**Task details:**
Starting at the line containing "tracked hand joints" and ending at the line containing "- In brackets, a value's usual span", print every line of the material below exactly, both ends included, and stop there.

**Provided data:**
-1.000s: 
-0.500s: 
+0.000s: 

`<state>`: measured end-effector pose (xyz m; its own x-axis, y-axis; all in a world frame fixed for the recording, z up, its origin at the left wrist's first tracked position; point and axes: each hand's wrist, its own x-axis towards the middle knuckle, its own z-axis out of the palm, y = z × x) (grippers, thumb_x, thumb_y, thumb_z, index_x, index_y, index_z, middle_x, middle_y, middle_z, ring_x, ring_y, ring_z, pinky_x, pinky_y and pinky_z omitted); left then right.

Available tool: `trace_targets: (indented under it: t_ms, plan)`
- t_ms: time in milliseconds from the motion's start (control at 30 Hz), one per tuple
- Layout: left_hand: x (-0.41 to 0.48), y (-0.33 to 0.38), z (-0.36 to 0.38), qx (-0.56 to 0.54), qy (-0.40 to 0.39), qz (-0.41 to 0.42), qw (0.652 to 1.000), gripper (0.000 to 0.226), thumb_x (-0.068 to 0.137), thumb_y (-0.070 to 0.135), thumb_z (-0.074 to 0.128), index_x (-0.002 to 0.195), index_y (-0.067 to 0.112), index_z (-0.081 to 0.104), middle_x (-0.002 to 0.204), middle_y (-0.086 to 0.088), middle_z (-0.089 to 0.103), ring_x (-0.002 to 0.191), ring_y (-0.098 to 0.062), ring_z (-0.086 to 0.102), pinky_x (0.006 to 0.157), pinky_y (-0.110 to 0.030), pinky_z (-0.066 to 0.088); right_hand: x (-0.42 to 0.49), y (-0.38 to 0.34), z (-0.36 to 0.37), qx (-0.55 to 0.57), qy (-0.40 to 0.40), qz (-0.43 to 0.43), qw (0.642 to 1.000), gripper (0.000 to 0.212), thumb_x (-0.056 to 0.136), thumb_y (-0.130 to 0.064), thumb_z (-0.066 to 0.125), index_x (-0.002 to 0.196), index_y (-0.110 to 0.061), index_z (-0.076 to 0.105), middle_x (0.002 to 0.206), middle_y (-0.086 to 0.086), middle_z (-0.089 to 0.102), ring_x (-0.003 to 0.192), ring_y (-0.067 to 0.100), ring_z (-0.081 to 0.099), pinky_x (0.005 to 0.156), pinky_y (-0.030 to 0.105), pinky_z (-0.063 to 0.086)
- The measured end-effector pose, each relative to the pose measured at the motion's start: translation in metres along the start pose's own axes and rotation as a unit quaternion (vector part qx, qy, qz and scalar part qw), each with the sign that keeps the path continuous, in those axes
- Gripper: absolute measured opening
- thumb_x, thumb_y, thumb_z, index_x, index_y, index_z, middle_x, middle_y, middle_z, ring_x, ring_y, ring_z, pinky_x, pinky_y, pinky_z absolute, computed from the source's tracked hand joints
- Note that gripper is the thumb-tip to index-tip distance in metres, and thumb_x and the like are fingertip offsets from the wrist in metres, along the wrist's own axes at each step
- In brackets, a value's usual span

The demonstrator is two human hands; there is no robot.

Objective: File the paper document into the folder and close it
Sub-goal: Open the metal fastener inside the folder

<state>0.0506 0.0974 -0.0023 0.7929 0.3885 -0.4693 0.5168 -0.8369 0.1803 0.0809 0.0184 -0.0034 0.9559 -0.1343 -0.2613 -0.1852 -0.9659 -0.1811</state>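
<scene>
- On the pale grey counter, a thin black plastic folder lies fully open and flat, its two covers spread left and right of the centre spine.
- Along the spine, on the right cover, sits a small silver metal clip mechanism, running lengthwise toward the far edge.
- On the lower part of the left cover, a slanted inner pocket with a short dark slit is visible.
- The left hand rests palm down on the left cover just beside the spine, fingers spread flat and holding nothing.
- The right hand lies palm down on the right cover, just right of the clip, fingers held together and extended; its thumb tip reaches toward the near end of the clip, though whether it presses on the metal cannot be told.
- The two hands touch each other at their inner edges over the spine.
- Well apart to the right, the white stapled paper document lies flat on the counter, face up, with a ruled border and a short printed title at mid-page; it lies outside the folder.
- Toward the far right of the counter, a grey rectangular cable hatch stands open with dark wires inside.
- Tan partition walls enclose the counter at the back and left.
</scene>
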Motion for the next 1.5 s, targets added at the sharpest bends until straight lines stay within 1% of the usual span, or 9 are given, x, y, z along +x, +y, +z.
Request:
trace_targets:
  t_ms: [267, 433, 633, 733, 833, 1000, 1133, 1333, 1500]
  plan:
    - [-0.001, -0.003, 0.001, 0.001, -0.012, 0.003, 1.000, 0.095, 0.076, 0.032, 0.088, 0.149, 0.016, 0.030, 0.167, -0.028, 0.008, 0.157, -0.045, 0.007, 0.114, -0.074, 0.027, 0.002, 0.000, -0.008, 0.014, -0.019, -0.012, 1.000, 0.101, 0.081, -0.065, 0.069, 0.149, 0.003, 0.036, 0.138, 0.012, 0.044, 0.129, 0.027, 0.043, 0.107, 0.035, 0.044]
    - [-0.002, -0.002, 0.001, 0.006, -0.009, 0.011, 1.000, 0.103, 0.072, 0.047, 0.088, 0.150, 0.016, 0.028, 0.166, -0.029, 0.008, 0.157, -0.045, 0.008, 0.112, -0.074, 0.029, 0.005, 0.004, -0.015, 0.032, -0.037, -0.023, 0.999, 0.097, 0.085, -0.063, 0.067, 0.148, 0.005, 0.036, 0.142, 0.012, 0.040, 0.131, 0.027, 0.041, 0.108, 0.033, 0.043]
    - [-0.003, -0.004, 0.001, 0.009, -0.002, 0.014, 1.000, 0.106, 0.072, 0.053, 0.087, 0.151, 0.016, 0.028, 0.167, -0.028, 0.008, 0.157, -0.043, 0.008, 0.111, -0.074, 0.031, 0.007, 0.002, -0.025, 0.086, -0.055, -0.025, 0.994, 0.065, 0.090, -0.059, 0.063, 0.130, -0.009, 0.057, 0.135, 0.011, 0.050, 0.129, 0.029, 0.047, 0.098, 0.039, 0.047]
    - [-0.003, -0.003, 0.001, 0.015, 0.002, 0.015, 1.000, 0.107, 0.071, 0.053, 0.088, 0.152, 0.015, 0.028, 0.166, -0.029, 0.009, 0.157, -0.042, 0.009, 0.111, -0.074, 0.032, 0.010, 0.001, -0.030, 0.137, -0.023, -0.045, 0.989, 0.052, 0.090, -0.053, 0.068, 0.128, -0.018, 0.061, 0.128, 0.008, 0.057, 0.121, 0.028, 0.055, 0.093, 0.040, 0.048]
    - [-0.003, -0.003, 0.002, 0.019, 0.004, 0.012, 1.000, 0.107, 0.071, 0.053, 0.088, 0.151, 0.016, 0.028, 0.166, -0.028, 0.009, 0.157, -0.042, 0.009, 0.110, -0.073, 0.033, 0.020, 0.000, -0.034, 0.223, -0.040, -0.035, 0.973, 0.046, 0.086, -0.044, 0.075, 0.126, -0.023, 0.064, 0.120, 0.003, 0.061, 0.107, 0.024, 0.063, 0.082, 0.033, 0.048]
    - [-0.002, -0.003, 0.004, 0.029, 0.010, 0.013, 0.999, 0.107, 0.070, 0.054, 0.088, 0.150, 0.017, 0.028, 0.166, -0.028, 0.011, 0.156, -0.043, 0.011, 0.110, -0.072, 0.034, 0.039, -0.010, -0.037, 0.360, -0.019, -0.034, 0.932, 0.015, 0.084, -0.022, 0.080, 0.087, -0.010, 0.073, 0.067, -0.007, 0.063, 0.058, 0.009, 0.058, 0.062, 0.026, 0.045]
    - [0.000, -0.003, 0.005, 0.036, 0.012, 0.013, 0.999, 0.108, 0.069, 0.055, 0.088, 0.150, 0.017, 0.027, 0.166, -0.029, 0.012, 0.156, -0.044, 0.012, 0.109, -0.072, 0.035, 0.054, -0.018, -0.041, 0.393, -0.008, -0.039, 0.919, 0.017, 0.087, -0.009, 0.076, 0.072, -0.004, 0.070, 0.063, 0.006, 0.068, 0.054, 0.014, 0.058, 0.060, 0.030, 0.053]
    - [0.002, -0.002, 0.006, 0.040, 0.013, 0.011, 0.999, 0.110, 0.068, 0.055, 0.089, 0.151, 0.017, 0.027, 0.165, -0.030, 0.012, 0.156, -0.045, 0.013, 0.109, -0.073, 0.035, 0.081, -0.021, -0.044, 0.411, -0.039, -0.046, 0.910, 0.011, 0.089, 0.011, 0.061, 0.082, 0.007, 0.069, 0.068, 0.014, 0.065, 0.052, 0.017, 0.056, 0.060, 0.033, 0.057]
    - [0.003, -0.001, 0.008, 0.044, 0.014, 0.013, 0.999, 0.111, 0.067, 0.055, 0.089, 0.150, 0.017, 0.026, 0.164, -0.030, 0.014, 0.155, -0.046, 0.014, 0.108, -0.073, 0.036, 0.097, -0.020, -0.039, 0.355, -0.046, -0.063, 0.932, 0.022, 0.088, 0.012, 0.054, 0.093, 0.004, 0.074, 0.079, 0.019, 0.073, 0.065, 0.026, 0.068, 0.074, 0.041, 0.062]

**Answer to this problem:**
- thumb_x, thumb_y, thumb_z, index_x, index_y, index_z, middle_x, middle_y, middle_z, ring_x, ring_y, ring_z, pinky_x, pinky_y, pinky_z absolute, computed from the source's tracked hand joints
- Note that gripper is the thumb-tip to index-tip distance in metres, and thumb_x and the like are fingertip offsets from the wrist in metres, along the wrist's own axes at each step
- In brackets, a value's usual span

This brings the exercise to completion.